_Task item_:
Please take the lines from the one holding "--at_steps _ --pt" through the one holding "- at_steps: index" in the data below and copy them exactly.

[Source data]
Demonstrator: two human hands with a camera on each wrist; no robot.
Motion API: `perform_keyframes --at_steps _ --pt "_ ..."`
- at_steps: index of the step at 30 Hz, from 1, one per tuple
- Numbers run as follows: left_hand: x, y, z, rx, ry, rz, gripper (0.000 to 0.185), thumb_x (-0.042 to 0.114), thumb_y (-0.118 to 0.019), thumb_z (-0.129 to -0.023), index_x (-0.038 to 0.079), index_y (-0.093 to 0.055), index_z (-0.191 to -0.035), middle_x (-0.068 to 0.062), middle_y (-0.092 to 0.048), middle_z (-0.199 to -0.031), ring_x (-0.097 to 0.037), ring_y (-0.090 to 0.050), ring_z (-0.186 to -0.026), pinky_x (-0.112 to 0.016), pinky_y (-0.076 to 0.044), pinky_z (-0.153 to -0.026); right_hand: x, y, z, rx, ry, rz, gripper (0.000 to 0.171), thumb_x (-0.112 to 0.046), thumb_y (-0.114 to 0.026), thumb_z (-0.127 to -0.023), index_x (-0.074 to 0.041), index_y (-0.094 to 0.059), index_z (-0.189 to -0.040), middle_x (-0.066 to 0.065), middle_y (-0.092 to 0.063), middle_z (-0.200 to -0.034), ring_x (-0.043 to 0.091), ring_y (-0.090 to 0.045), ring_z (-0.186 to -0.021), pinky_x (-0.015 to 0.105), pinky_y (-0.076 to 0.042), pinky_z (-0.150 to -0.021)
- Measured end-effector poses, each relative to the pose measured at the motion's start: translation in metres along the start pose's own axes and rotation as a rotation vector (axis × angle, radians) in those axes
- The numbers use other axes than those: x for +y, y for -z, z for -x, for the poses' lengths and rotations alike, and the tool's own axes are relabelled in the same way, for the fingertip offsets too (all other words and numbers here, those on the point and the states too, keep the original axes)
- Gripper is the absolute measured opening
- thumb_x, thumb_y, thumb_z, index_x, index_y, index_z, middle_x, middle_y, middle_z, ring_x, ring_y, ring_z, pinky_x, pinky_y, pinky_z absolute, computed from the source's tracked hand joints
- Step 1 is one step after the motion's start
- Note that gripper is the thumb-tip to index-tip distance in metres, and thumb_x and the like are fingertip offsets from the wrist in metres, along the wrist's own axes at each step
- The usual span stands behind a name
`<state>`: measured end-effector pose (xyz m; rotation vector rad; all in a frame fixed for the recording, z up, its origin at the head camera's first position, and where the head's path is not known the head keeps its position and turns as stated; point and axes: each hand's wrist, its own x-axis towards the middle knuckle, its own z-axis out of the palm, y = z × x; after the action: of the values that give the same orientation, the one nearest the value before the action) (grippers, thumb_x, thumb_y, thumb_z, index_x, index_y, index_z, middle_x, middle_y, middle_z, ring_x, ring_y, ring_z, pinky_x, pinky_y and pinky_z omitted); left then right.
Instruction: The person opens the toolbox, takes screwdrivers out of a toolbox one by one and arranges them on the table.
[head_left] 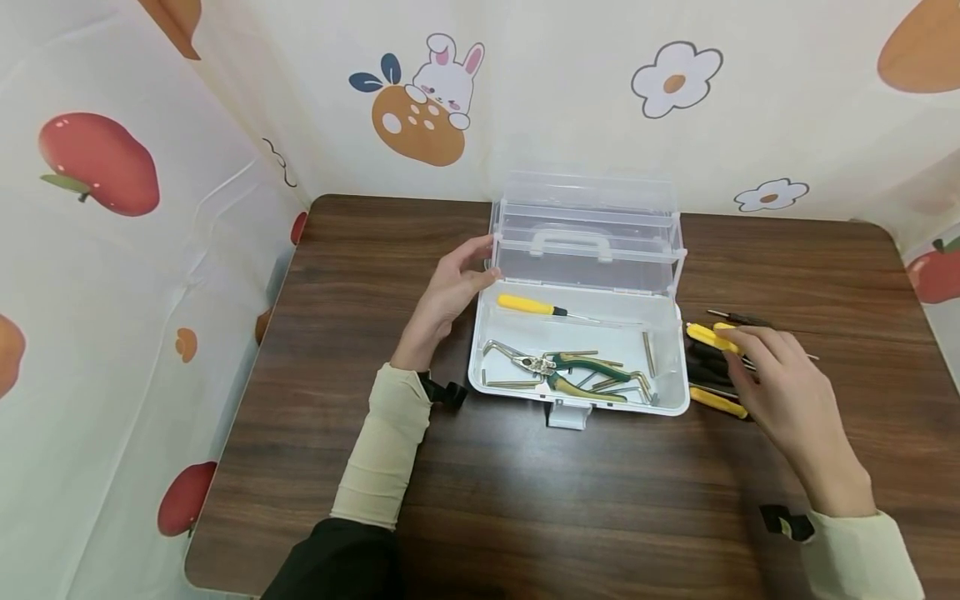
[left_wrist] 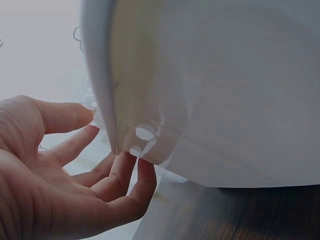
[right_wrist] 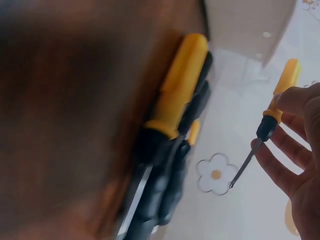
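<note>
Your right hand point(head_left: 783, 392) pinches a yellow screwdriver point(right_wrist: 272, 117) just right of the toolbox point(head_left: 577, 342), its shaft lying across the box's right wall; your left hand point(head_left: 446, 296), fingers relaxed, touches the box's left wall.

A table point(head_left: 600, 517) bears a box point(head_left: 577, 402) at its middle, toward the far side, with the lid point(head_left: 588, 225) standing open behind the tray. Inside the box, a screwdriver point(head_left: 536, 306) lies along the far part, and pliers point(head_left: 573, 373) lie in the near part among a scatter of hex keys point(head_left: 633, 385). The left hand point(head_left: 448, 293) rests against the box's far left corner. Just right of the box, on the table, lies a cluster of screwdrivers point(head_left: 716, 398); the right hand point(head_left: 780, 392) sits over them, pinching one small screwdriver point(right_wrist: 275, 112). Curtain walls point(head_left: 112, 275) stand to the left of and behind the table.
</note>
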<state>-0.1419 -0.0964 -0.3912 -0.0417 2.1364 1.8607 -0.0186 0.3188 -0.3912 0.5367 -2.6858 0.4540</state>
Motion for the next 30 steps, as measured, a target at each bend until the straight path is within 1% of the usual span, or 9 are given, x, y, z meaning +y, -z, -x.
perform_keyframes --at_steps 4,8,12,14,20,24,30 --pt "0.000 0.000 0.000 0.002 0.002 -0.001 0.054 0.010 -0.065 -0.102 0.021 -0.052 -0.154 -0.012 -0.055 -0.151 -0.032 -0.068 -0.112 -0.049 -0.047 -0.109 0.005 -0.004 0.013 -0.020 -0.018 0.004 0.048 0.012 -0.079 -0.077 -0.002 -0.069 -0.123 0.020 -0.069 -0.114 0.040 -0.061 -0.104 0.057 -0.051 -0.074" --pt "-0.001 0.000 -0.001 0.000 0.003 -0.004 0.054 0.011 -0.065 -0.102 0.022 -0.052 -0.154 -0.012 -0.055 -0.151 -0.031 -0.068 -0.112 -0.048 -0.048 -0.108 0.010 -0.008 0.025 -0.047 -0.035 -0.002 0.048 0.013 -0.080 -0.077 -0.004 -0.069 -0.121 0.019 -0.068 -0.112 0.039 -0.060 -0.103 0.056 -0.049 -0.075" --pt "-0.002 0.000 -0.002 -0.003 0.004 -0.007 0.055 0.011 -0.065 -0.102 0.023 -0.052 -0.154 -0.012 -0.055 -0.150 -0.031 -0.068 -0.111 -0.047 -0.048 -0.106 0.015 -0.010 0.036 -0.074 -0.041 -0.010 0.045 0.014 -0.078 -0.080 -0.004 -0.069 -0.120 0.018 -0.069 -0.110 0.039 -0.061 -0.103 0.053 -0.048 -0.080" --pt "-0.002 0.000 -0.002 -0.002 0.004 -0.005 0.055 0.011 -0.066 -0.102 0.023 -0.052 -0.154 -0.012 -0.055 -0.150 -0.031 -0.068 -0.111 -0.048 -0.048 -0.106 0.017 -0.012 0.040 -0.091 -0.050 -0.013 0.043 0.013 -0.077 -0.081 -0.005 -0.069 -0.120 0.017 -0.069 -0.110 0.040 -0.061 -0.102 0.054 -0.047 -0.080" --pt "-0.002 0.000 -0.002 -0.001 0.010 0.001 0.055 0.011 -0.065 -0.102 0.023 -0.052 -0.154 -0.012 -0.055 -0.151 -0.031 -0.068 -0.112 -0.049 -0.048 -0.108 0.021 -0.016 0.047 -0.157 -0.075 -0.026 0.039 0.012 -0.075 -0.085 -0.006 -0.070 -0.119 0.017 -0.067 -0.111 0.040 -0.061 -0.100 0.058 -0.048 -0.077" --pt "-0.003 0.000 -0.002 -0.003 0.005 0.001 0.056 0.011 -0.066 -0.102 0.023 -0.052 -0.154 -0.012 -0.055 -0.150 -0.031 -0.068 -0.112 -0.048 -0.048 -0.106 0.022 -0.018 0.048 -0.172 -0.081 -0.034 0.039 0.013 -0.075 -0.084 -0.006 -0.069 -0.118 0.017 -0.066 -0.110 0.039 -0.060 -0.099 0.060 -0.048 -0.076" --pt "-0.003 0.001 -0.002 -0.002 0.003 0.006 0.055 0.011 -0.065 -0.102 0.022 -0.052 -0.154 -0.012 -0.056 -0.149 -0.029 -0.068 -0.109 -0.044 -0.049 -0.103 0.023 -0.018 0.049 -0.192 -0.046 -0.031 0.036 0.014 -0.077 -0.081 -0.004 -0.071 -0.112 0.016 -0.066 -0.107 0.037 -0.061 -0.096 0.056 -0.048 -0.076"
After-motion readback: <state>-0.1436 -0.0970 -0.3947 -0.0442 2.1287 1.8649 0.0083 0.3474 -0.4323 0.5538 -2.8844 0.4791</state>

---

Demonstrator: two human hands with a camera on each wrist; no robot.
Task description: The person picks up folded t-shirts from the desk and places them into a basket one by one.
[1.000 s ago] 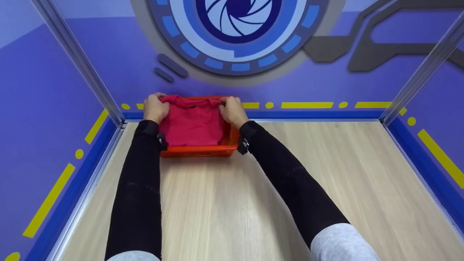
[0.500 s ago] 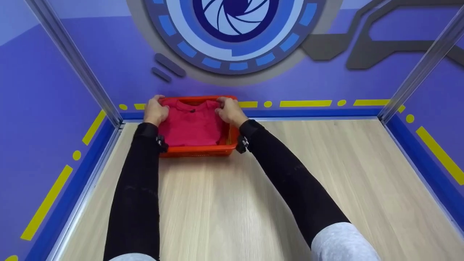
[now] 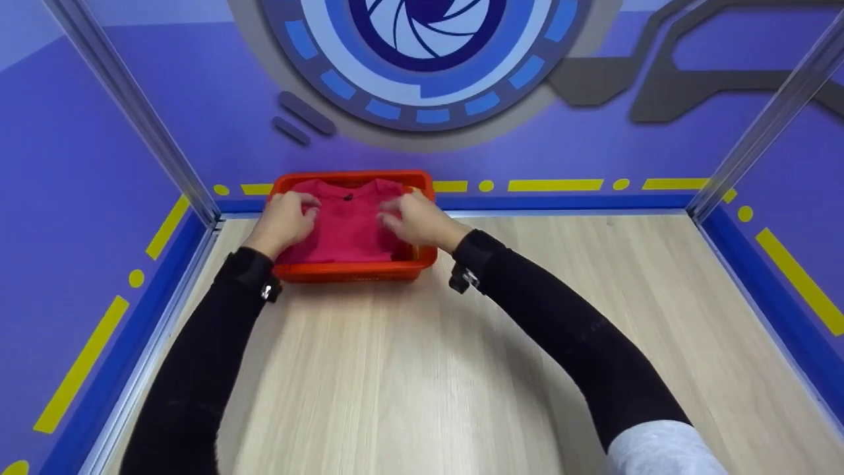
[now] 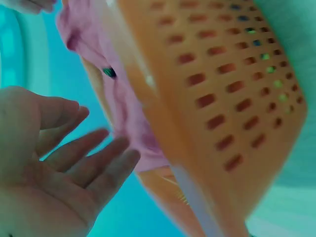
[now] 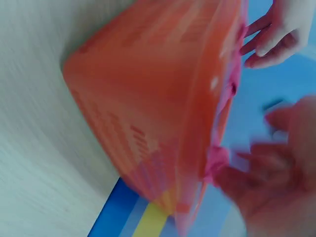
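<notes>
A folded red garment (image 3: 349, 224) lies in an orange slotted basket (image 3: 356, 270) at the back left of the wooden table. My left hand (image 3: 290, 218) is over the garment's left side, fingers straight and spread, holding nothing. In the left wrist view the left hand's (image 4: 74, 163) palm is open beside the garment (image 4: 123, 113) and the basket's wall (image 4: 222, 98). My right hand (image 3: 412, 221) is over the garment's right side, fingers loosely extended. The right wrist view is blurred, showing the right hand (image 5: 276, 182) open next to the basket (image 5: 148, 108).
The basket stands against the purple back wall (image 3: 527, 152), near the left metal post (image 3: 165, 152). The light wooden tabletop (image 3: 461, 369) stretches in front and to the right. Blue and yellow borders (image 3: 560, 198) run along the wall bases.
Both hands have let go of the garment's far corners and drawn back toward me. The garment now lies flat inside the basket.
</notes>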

_Result for this exercise_:
Motion API: `perform_keyframes --at_steps _ --pt "_ ..."`
- at_steps: index of the step at 30 Hz, from 1, one per tuple

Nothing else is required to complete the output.